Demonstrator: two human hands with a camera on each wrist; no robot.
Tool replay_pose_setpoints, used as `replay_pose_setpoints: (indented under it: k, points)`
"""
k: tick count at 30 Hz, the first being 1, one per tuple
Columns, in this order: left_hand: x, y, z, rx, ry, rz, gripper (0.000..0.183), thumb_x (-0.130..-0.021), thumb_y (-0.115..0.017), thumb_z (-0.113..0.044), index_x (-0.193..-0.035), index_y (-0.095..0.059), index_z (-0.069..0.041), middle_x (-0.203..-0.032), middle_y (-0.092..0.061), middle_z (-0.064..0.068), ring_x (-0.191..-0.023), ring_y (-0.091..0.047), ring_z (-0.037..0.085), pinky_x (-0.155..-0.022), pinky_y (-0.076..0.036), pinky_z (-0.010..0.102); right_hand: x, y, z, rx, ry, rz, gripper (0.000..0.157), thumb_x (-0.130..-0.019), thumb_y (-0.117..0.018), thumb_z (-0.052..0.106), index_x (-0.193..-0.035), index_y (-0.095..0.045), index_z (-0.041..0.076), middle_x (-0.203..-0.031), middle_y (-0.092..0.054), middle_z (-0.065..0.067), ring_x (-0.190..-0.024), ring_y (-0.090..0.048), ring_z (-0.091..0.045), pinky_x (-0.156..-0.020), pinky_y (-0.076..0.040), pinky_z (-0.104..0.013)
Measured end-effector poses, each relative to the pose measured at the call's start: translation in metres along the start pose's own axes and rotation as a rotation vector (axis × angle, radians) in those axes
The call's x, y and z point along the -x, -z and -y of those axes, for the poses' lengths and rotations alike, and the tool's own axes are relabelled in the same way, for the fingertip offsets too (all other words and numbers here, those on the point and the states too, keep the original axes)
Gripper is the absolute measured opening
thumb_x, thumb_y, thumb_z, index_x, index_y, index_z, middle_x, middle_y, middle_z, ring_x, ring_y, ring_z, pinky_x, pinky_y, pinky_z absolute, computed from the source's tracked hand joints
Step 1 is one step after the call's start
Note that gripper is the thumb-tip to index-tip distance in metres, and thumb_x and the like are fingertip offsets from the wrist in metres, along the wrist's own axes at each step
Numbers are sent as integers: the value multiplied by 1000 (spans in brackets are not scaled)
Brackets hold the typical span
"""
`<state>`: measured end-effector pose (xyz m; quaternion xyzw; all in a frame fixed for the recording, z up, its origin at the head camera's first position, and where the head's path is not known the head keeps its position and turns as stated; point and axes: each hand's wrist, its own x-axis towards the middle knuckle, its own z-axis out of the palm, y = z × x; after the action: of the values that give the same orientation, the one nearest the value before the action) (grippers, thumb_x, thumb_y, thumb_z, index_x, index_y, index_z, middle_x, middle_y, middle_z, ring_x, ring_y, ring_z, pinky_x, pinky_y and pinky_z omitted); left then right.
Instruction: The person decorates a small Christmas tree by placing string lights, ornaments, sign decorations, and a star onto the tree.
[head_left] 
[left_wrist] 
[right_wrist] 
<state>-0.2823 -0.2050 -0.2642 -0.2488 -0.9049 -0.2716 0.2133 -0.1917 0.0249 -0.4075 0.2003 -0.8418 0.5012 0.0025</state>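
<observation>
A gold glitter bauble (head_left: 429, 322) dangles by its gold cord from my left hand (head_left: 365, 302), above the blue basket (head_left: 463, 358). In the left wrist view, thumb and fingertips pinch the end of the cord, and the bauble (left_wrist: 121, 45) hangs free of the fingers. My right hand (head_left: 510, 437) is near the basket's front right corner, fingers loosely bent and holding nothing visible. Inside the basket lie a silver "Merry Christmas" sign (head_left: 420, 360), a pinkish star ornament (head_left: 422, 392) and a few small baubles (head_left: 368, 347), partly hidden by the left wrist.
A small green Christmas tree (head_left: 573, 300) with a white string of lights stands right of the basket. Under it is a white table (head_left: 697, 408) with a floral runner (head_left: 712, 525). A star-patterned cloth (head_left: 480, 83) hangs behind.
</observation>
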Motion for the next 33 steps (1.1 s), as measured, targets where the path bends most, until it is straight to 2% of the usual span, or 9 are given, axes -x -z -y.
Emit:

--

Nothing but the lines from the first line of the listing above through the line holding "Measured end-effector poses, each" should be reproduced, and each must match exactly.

Demonstrator: two human hands with a camera on each wrist; no robot.
Tool replay_pose_setpoints, used as `replay_pose_setpoints: (indented under it: k, points)`
"""
k: tick count at 30 Hz, the first being 1, one per tuple
Columns, in this order: left_hand: x, y, z, rx, ry, rz, gripper (0.000..0.183), thumb_x (-0.130..-0.021), thumb_y (-0.115..0.017), thumb_z (-0.113..0.044), index_x (-0.193..-0.035), index_y (-0.095..0.059), index_z (-0.069..0.041), middle_x (-0.203..-0.032), middle_y (-0.092..0.061), middle_z (-0.064..0.068), ring_x (-0.191..-0.023), ring_y (-0.091..0.047), ring_z (-0.037..0.085), pinky_x (-0.155..-0.022), pinky_y (-0.076..0.036), pinky_z (-0.010..0.102); right_hand: x, y, z, rx, ry, rz, gripper (0.000..0.157), thumb_x (-0.130..-0.019), thumb_y (-0.117..0.018), thumb_z (-0.052..0.106), index_x (-0.193..-0.035), index_y (-0.095..0.045), index_z (-0.041..0.076), middle_x (-0.203..-0.031), middle_y (-0.092..0.054), middle_z (-0.065..0.067), ring_x (-0.190..-0.024), ring_y (-0.090..0.048), ring_z (-0.091..0.045), pinky_x (-0.156..-0.020), pinky_y (-0.076..0.040), pinky_z (-0.104..0.013)
Measured end-effector poses, each relative to the pose measured at the call's start: translation in metres along the start pose's own axes and rotation as a rotation vector (axis × angle, radians) in those axes

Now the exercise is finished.